(Your goal) Copy out each line below in which the string "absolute" appears.

(The data)
┏━━

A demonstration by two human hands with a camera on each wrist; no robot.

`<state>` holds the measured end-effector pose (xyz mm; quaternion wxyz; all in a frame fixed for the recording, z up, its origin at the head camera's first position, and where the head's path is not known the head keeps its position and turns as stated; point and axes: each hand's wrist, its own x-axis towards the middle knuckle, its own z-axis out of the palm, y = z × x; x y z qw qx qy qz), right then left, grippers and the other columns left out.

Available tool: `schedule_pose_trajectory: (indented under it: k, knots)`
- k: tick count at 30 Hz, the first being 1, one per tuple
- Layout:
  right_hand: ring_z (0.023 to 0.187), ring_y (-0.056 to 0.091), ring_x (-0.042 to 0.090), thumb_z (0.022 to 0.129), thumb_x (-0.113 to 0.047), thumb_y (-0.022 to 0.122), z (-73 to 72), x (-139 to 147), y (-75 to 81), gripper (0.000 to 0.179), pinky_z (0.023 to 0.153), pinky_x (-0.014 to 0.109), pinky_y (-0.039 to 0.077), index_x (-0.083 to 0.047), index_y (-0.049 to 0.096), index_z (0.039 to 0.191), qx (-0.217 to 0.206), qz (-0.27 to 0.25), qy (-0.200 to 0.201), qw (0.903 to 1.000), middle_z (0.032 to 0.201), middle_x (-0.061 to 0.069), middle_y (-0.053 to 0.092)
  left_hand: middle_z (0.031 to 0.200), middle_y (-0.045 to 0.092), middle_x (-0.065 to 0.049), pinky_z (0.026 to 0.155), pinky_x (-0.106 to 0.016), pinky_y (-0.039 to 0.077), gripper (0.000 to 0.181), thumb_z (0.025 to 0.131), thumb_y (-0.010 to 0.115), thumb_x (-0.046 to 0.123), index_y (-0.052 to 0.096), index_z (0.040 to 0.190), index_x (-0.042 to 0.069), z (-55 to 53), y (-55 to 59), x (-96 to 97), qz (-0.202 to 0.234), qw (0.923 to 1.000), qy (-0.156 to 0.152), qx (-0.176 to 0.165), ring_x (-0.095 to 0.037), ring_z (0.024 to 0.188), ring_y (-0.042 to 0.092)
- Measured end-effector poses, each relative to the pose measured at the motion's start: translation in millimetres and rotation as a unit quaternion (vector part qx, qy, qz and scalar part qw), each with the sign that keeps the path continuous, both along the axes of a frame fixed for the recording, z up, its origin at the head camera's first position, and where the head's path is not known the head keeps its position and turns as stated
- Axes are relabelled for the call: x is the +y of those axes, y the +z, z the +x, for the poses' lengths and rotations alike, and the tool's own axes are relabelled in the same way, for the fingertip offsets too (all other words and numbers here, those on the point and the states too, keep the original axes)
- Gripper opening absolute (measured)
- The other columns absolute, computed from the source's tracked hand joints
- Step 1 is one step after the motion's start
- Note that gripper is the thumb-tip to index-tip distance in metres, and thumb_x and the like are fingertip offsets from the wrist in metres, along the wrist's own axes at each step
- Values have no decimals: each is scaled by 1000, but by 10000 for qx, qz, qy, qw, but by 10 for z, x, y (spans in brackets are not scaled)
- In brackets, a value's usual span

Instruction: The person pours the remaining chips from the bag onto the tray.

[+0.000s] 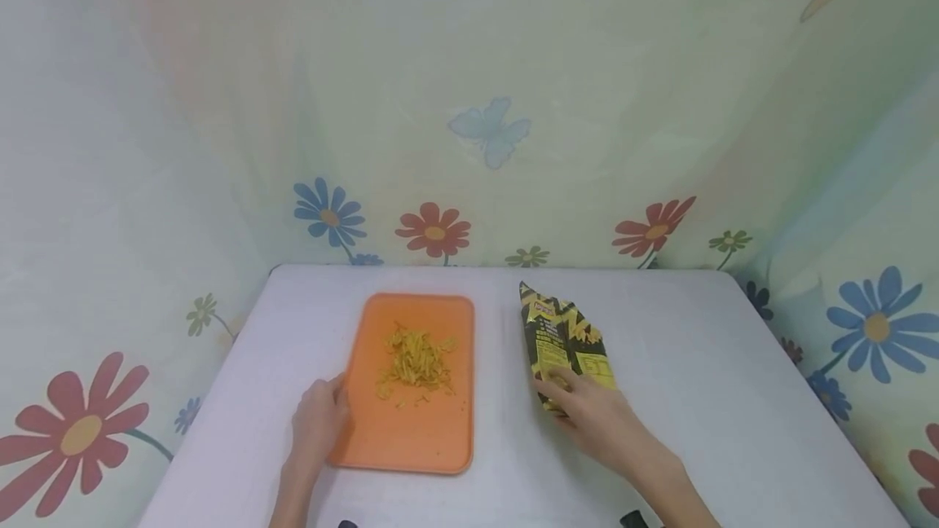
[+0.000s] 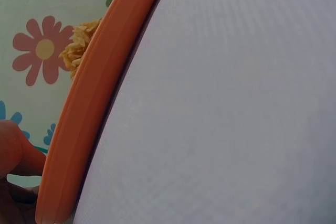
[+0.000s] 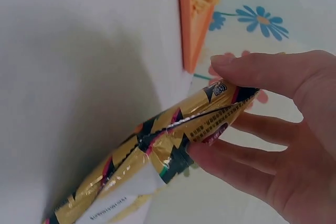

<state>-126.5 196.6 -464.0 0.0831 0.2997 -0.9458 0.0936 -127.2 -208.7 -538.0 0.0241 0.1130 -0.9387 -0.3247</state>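
Note:
On the white table, an orange tray (image 1: 399, 448) bears a loose heap of thin yellow snack sticks (image 1: 416, 360). My left hand (image 1: 319, 418) grips the tray's left edge; in the left wrist view its fingers (image 2: 23, 153) meet the rim and are partly cut off. To the right of the tray, my right hand (image 1: 597, 424) pinches the near end of a black and yellow snack packet (image 1: 552, 339). The right wrist view shows the packet (image 3: 170, 129) tilted, thumb on one side and fingers on the other. Its contents are hidden.
The white tabletop (image 1: 682, 365) extends to the right of the packet. Behind and around the table hangs a pale cloth (image 1: 396, 104) printed with flowers and butterflies. Small dark objects (image 1: 633, 519) show at the bottom edge of the head view.

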Motion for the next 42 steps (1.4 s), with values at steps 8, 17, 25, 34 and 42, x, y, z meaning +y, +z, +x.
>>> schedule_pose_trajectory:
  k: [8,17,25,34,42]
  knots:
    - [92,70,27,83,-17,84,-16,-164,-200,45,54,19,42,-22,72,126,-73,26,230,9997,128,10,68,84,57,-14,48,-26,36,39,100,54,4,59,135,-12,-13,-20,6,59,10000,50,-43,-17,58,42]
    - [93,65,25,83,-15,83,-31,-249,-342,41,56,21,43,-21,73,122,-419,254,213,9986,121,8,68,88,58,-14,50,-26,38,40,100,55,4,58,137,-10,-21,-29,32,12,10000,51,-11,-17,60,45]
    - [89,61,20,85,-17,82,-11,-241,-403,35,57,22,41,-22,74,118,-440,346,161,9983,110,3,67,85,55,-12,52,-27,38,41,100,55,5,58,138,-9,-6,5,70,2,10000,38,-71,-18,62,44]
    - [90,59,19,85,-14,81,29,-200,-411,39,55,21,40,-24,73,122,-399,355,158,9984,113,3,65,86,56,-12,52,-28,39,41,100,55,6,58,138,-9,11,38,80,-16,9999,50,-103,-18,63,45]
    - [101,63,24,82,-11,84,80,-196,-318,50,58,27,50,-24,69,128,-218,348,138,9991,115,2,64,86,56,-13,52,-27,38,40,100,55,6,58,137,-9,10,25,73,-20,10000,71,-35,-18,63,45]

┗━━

(Response below)
- Gripper opening absolute (measured)
- The other columns absolute, computed from the source's tracked hand joints

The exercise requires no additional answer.